Angie glanced toward Lucius’s office in open speculation. Initially, she’d thought her boss was searching for the perfect nanny, someone to replace the sweet-natured woman who’d accepted the job in a temporary capacity. But lately … Unable to contain her curiosity, she snatched up her electronic tablet and stylus. Crossing to the open doorway, she gave a brisk knock.

Her boss stood in profile, drowning a handful of ice cubes in scotch. Through the floor-to-ceiling windows behind him sprawled the city of Seattle, modestly veiling its beauty behind a misty, gray morning. At six foot two Lucius “The Devil” Devlin possessed a powerful physique at odds with a job that required endless hours behind a desk. No doubt he’d spent some of his billions on a home gym, filled with the best equipment money could buy. And used it with the same ruthless efficiency that characterized everything else he did in his life. He was a gorgeous man with hair the color of soot and eyes as dark and mysterious as a moonless night. A man who could steal a woman’s breath without even trying. And the first time he’d tossed his devil-may-care smile in her direction, he’d stolen her heart … and quite possibly her soul.

Maybe that was why she’d committed the ultimate folly and fallen in love with him.

He glanced over his shoulder at her and frowned. “This isn’t a good time.”

The scowl snapped her back into focus. Ignoring his order, she stepped into the office. “Try using some of that ice on your jaw,” she instructed crisply. “It’ll help with the swelling.”

“She packs quite a punch for a woman.”

“I don’t doubt it. Ella can bench-press a hundred and a quarter.”

He swiveled to fully face her. “Get out. Seriously?”

“Dead serious. We go to the same gym. You’re even more lucky she didn’t use those Christian Louboutin heels on you. I’ve seen what she can do in our kickboxing class. She’d have skewered you like a shish kebab.”

“She never mentioned she knew you.”

Angie didn’t doubt it. That would involve connecting with someone of the female sex. Ella only had eyes for men. “I doubt she noticed me. I don’t exactly stand out.”

Lucius tossed back the scotch, then took her suggestion and pressed the iced glass against the red mark darkening his jaw. His gaze swept over her. Even though he stripped her with that swift look, it was in a—sadly—asexual manner.
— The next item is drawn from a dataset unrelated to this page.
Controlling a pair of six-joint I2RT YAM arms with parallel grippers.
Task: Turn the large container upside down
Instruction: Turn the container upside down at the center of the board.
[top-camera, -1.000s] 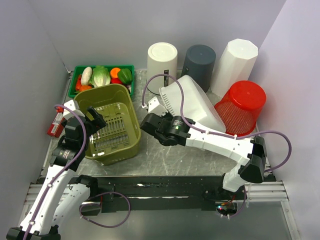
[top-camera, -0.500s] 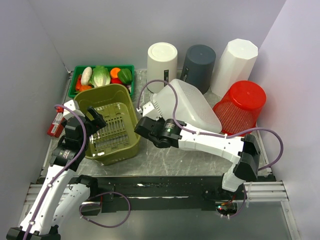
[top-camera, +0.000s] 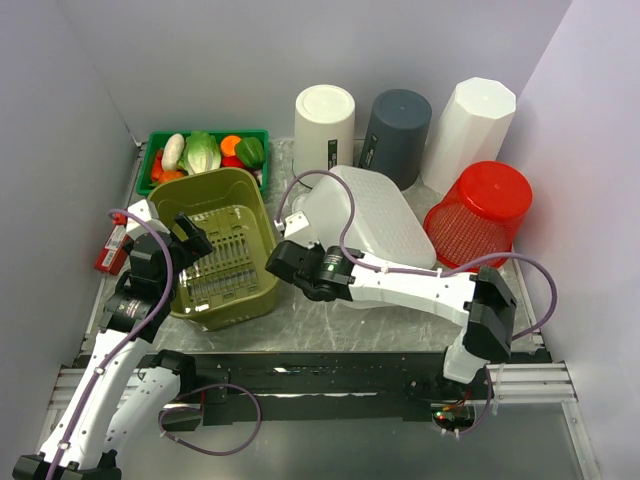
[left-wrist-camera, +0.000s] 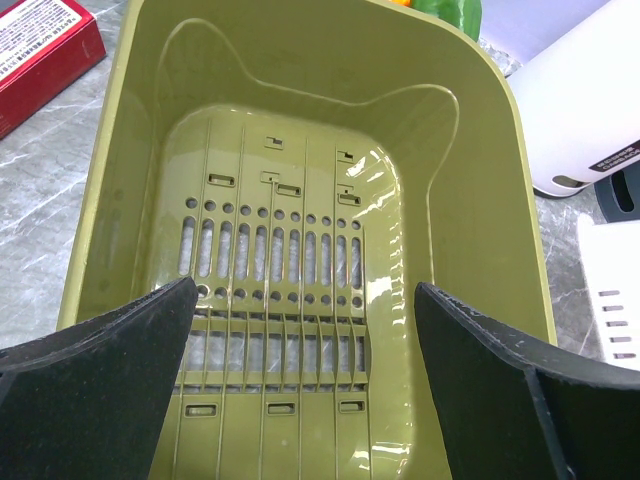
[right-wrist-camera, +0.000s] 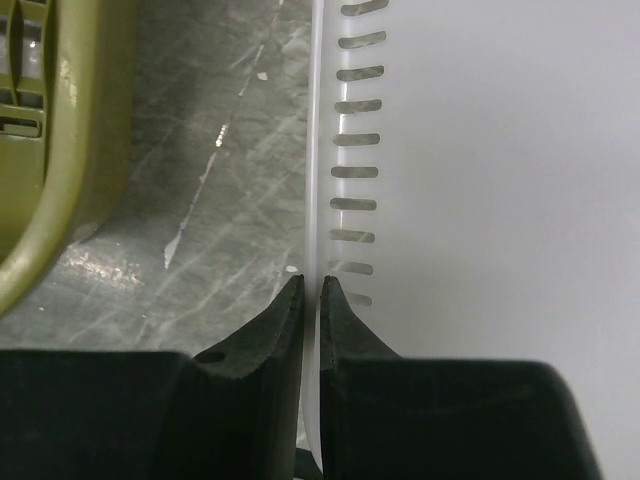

Not that it surprised her. She knew what he saw. She’d come to the conclusion long ago that she had a head for business and a bod for … well, business.

At five foot eight, she was as slender as a reed, her curves best classified as subtle. Granted, she possessed an attractive enough face and great hair, even if she did keep it confined in an elegant twist, the color containing every shade of brown known to man. But her most attractive feature were her eyes, a brilliant aquamarine that her former lover had called “unnerving.” Of course, that was right before he’d dumped her for her five-foot-two, blonde and buxom—former—best friend, whom he’d promptly married. Nine months later they produced the baby she’d dreamed of having with him, and that he’d claimed he not only didn’t want, but would never want. Maybe that was why Angie had chosen to throw every scrap of her time and energy into her career. While Britt was giving birth to Ryan’s baby, Angie secured the prime job as Lucius Devlin’s PA. She hadn’t quite decided who got the better deal, which told her that maybe her feelings for Ryan hadn’t run as deep as she’d thought.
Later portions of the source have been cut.